§ **What to do**
For this exercise, repeat the whole listing below exactly. Leave the pictures out.

::: Supplied information

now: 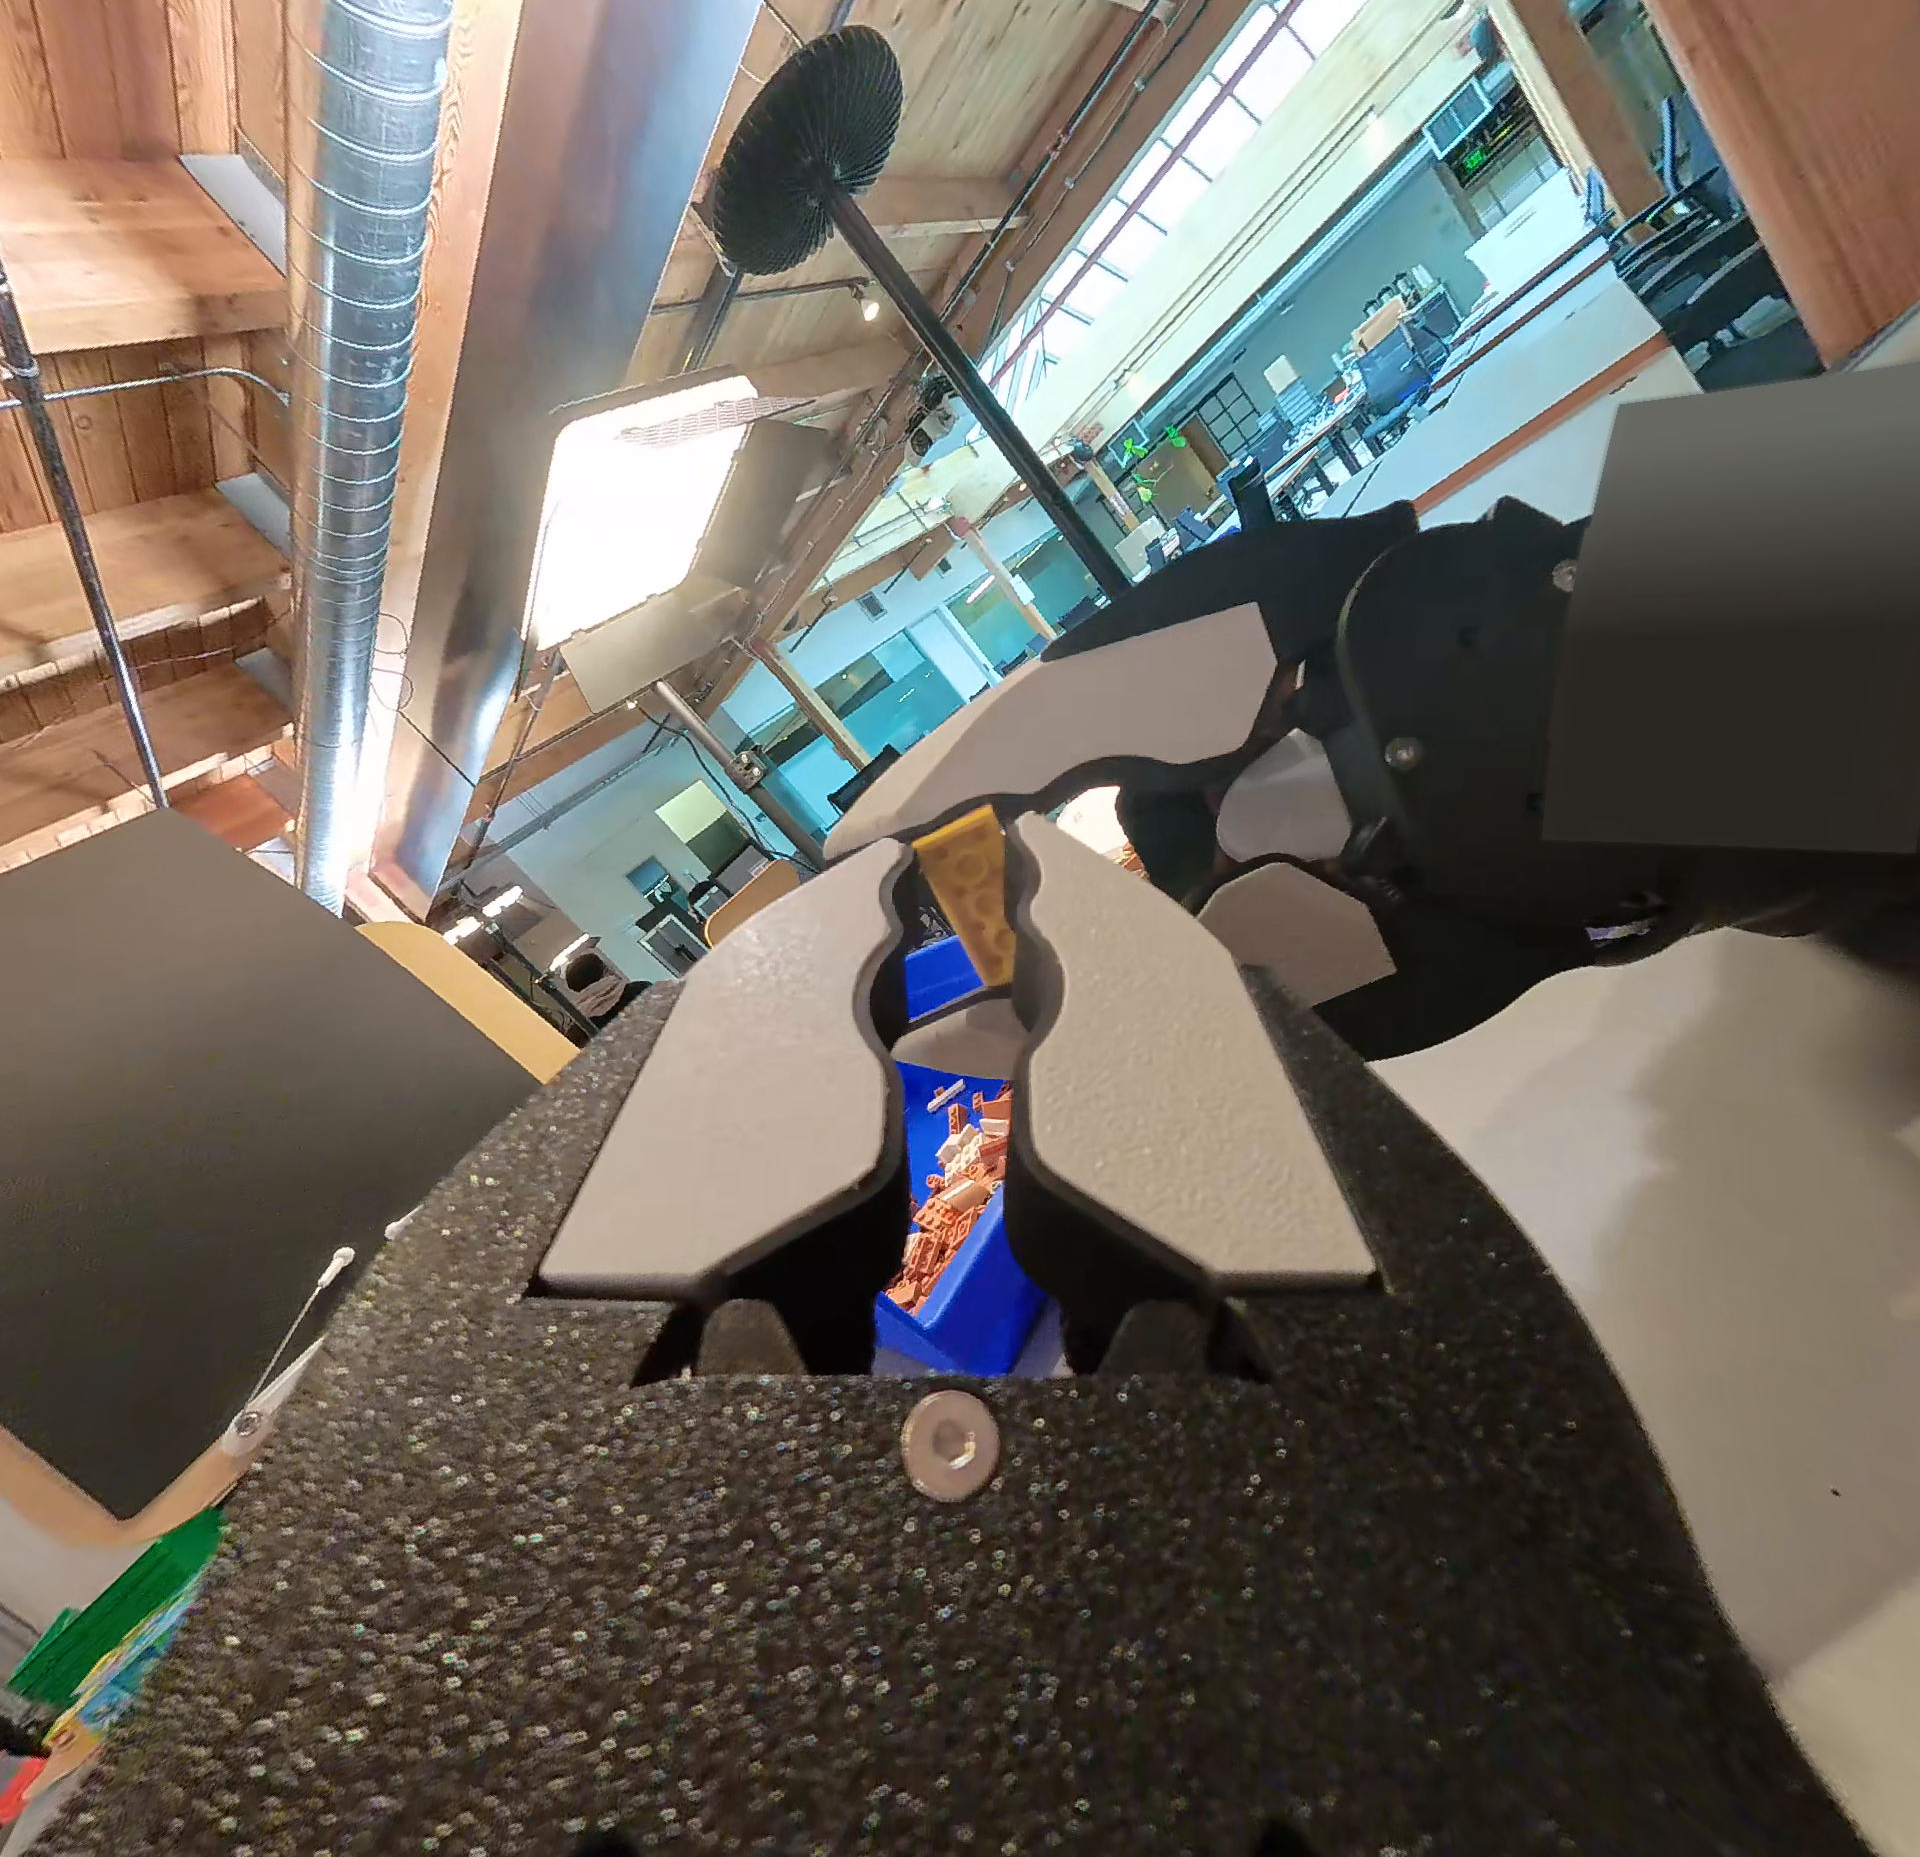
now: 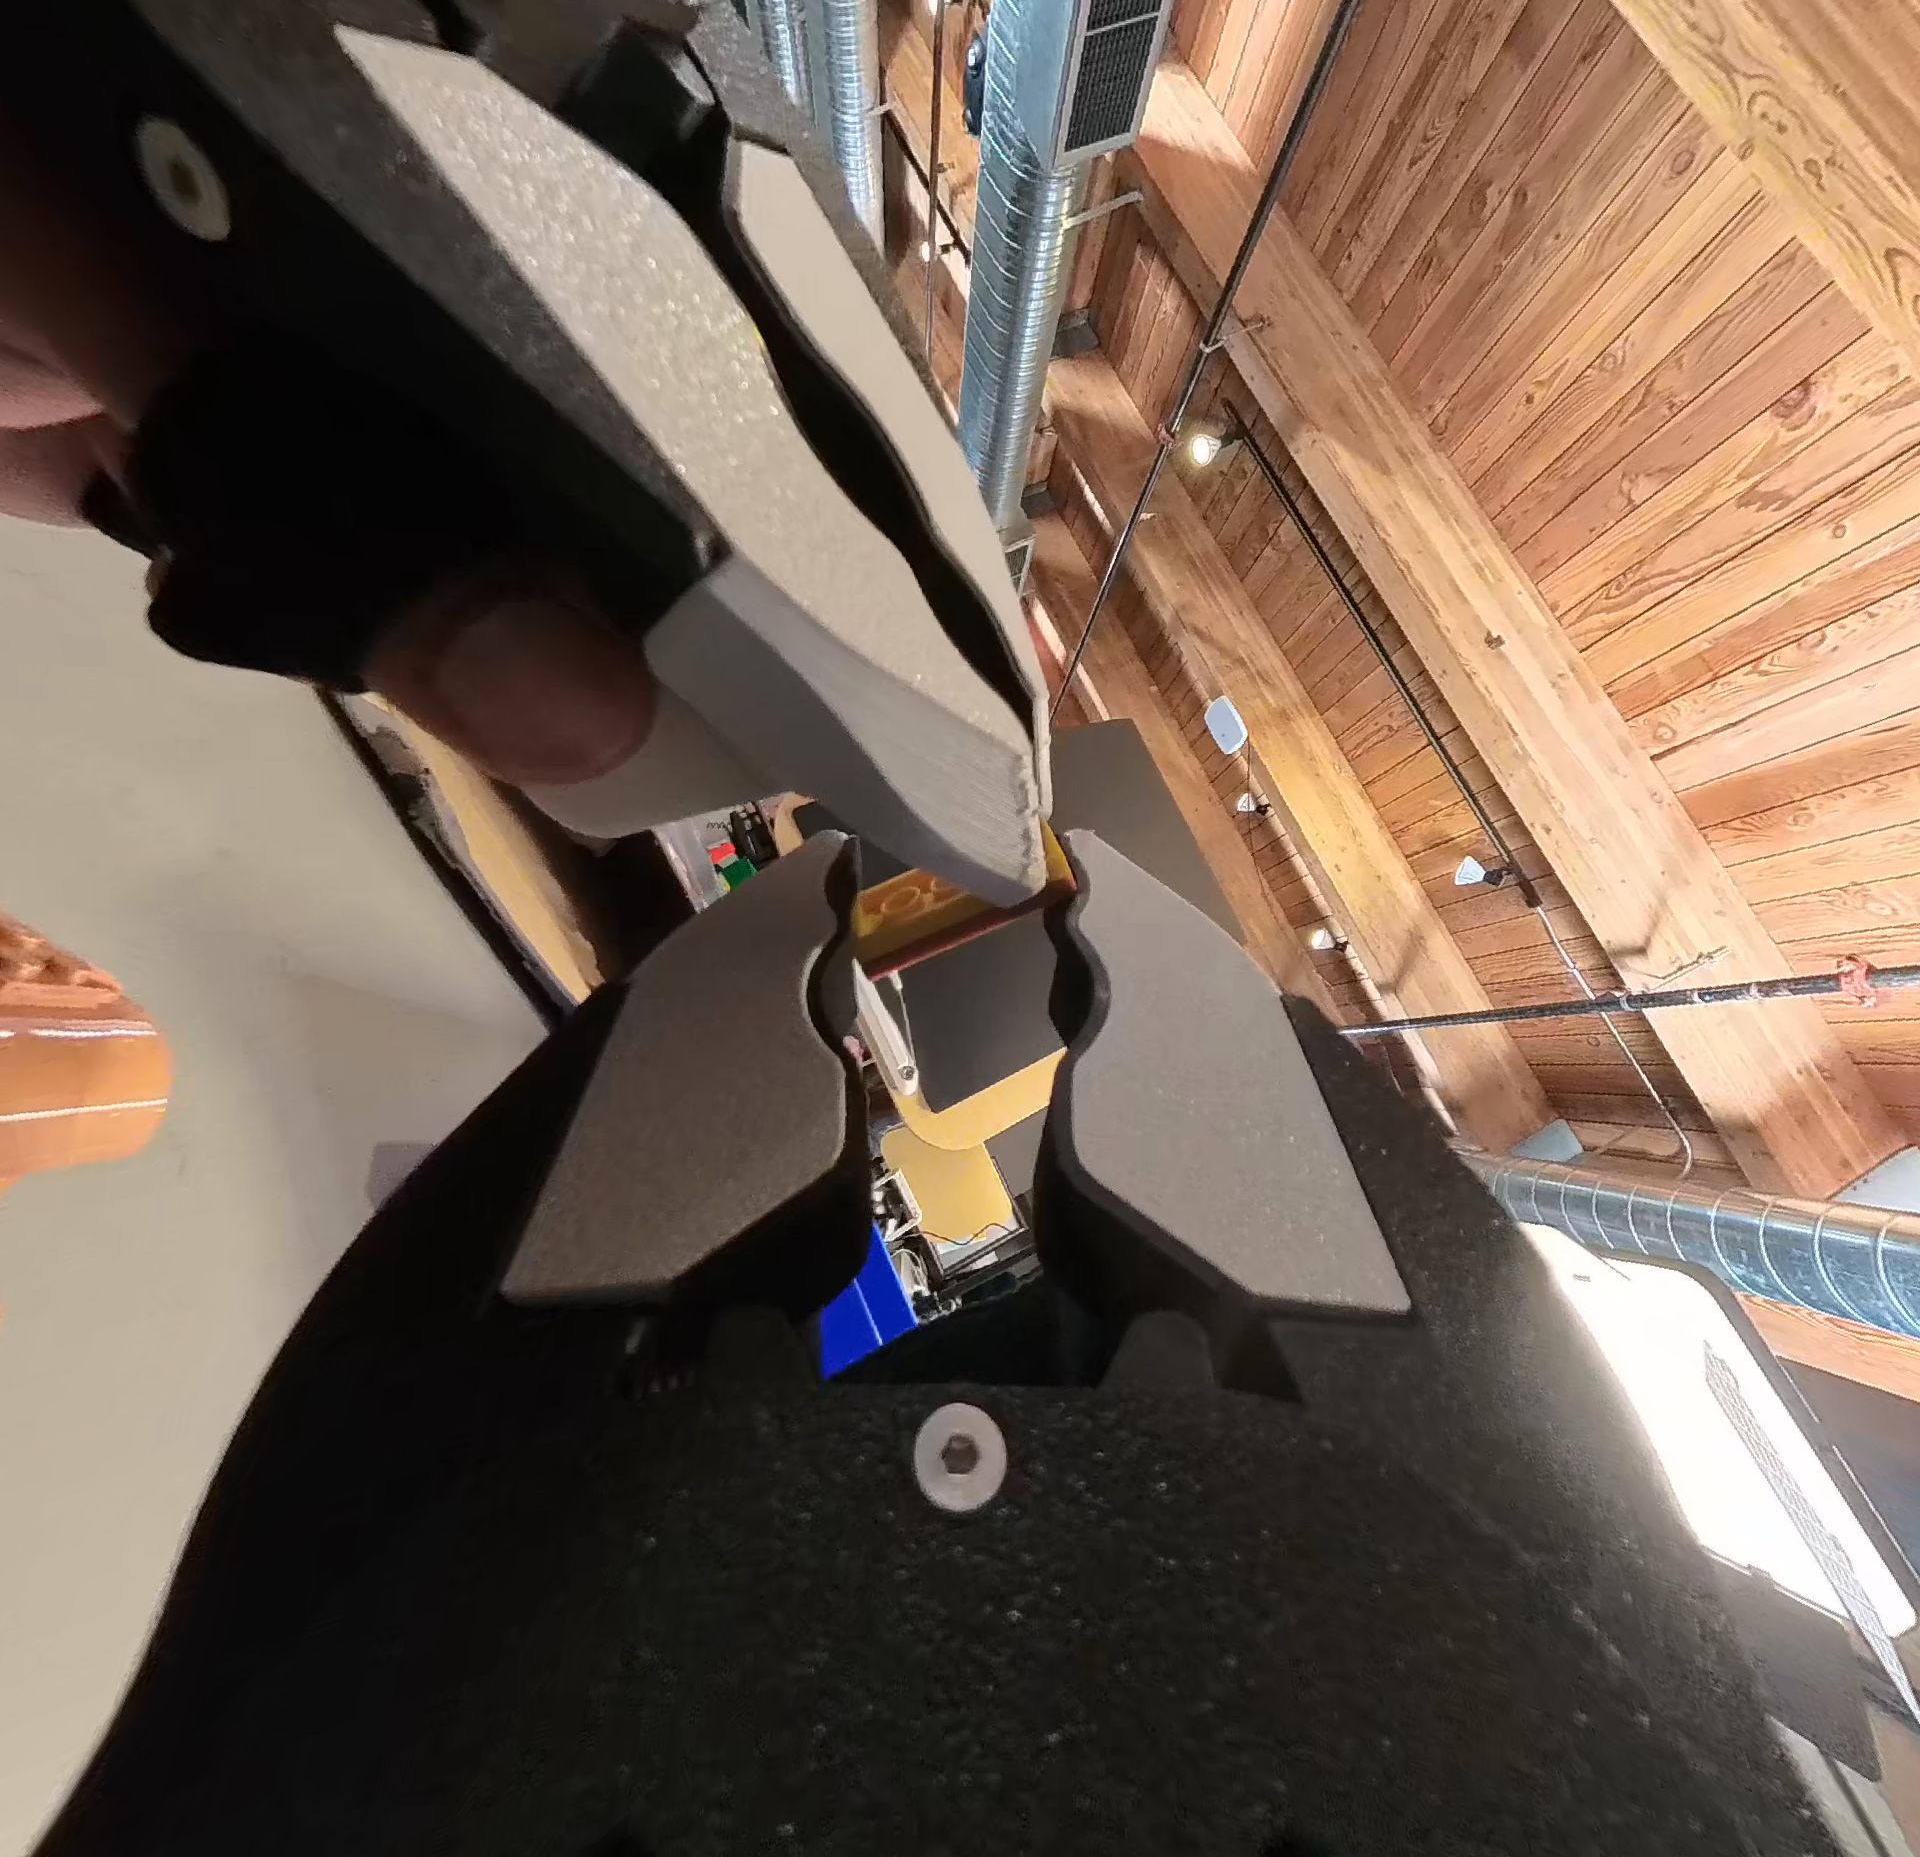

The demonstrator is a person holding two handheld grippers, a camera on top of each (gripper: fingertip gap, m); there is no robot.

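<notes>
1. My left tongs (image 1: 961, 877) point up and forward, tilted toward the ceiling, and are closed on a yellow plate (image 1: 975, 898), a flat studded toy brick pinched edge-on between the tips.
2. My right tongs (image 2: 961, 898) point steeply upward too, their grey fingers (image 2: 1174, 1101) narrowed around the same plate (image 2: 909, 908), which lies crosswise between the tips. From this view I read them as gripping it.
3. The two tongs meet at the plate: in the left view the right tongs (image 1: 1101, 768) come in from the right, their upper finger (image 1: 1081, 706) lying over the plate's top end. In the right view the left tongs (image 2: 1029, 820) descend from the upper left onto the plate.
4. A thumb (image 2: 530, 685) presses against the underside of the left tongs' body, left of the plate.
5. Below the plate, seen through the gap in the left tongs, sits a blue bin (image 1: 977, 1298) of reddish-brown and white bricks (image 1: 961, 1184) on the white tabletop (image 1: 1662, 1236).
6. Above the plate there is a wooden ceiling (image 2: 1507, 353) with a silver duct (image 1: 364, 405).
</notes>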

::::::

§ **Solution to this exercise**
now: 
now: 

The demonstrator is a person holding two handheld grippers, a camera on top of each (gripper: fingertip gap, m); there is no robot.

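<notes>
1. My left tongs (image 1: 961, 877) point up and forward, tilted toward the ceiling, and are closed on a yellow plate (image 1: 975, 898), a flat studded toy brick pinched edge-on between the tips.
2. My right tongs (image 2: 961, 898) point steeply upward too, their grey fingers (image 2: 1174, 1101) narrowed around the same plate (image 2: 909, 908), which lies crosswise between the tips. From this view I read them as gripping it.
3. The two tongs meet at the plate: in the left view the right tongs (image 1: 1101, 768) come in from the right, their upper finger (image 1: 1081, 706) lying over the plate's top end. In the right view the left tongs (image 2: 1029, 820) descend from the upper left onto the plate.
4. A thumb (image 2: 530, 685) presses against the underside of the left tongs' body, left of the plate.
5. Below the plate, seen through the gap in the left tongs, sits a blue bin (image 1: 977, 1298) of reddish-brown and white bricks (image 1: 961, 1184) on the white tabletop (image 1: 1662, 1236).
6. Above the plate there is a wooden ceiling (image 2: 1507, 353) with a silver duct (image 1: 364, 405).
</notes>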

The exercise is done, and nothing more is needed.